A study of nearly 365,000 patients taking medication for type 2 diabetes (T2D) has found that sodium glucose co-transporter-2 (SGLT2) inhibitors outperform other treatments for the disease in key ways—and may help prevent heart failure (HF) in patients with T2D not yet diagnosed.
Results from the study, called CVD-REAL, were first presented March 19, 2017, at the 66th Scientific Session of the American College of Cardiology (ACC).1
(A related paper was published in May in Circulation
) The study, which covered patients from the United States and 5 European countries, examined some questions left unanswered by the EMPA-REG OUTCOME study, which was the first cardiovascular outcomes trial (CVOT) that did not merely find that a T2D therapy was safe, but that it could offer cardioprotective benefits and reduce deaths.3
But because EMPA-REG OUTCOME was a safety trial required by the FDA, it studied high-risk patients, and it only examined 1 drug, empagliflozin (Jardiance). In an interview at ACC prior to presentation of the results, AstraZeneca’s Jim McDermott, vice president for medical affairs, Diabetes, said CVD-REAL was designed to ask whether the effects on HF are a class effect for all SGLT2 inhibitors, if these effects could be applied to a broad population, and “if they can be demonstrated in a real-world environment.” AstraZeneca funded the study.
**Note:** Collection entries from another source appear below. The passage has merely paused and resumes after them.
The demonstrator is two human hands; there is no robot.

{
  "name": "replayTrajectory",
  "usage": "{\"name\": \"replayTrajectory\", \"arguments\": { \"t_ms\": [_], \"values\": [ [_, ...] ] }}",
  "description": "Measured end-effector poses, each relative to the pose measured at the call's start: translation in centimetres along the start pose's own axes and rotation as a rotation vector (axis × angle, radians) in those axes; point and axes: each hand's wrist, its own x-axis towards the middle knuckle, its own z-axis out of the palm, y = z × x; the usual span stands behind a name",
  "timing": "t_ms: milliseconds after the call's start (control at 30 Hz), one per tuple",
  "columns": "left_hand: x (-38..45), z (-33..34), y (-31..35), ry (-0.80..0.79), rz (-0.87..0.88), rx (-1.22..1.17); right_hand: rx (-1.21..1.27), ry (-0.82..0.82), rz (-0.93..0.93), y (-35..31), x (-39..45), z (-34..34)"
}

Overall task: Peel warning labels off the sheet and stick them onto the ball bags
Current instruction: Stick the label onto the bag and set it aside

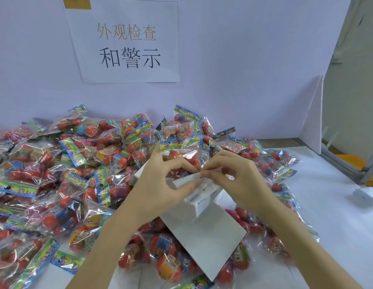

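**Inspector:** Step in hand, as I judge it, is the peel. The left hand [160,184] grips the label sheet [202,230] near its top edge, thumb and fingers curled round the folded-over part. The right hand [239,178] pinches at a warning label [204,187] on that top edge, fingertips [206,174] closed together on it.

**Supervisor:** Is the label free of the backing?

**Inspector:** Cannot tell. The pinch point is blurred and partly hidden by the fingers. Printed labels show on the curled strip; the lower part of the sheet shows plain white.

**Supervisor:** Where does the sheet sit?

**Inspector:** Held up over the near middle of the pile of ball bags [77,174], its lower corner hanging down over them. A separate bag [181,151] stands just behind both hands; whether either hand holds it, I cannot say.

**Supervisor:** Next move?

**Inspector:** In my judgement, lift the label cleanly away without creasing, then press it flat on a bag. The film is crinkled and glossy, so it will need smoothing down.

**Supervisor:** Condition of the bags?

**Inspector:** Clear wrappers with red-orange balls inside and rainbow-striped header cards, heaped loosely across the white table [327,205] below a paper sign [127,42] on the wall.
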Motion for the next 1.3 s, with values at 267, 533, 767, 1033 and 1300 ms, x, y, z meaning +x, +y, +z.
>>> {"name": "replayTrajectory", "arguments": {
  "t_ms": [267, 533, 767, 1033, 1300],
  "values": [
    [0.6, 0.2, -0.6, 0.064, -0.115, -0.108, -0.046, 0.004, -0.084, -0.7, -0.1, 0.2],
    [0.6, 0.5, -0.4, 0.019, -0.066, -0.149, -0.179, 0.0, -0.091, -1.1, -0.3, 0.9],
    [1.0, 1.1, -1.1, 0.031, -0.088, -0.144, -0.234, 0.042, -0.09, -1.1, -0.5, 1.5],
    [1.0, 1.0, -0.7, 0.057, -0.146, -0.223, -0.332, 0.169, -0.323, -0.9, -0.6, 1.6],
    [0.9, 1.0, -0.4, 0.071, -0.174, -0.244, -0.081, 0.097, -0.153, -2.0, -0.5, 1.1]
  ]
}}
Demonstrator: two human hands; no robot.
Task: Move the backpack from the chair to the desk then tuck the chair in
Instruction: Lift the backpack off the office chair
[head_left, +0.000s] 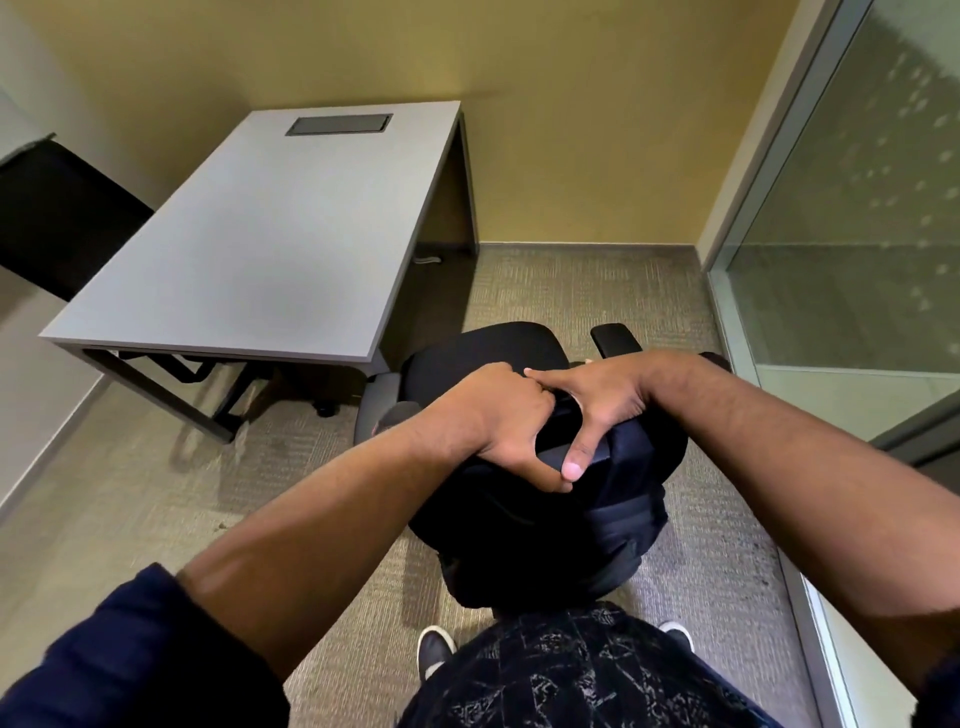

Researchers in the CVD-REAL study gathered data from patients 1 of 3 approved SGLT2 inhibitors: dapagliflozin (Farxiga) from AstraZeneca; canagliflozin (Invokana) from Janssen; and empagliflozin from Boehringer-Ingelheim and Eli Lilly. They also matched data from patients taking other glucose-lowering therapies. Compared with other T2D drugs, the SGLT2 inhibitor class:
Reduced the rate of hospitalization for HF by 39%
Reduced the rate of death from any cause by 51%
Researchers also computed a composite endpoint of hospitalization for HF and death from any cause and found that SGLT2s inhibitors reduced this by 46% compared with other T2D therapies.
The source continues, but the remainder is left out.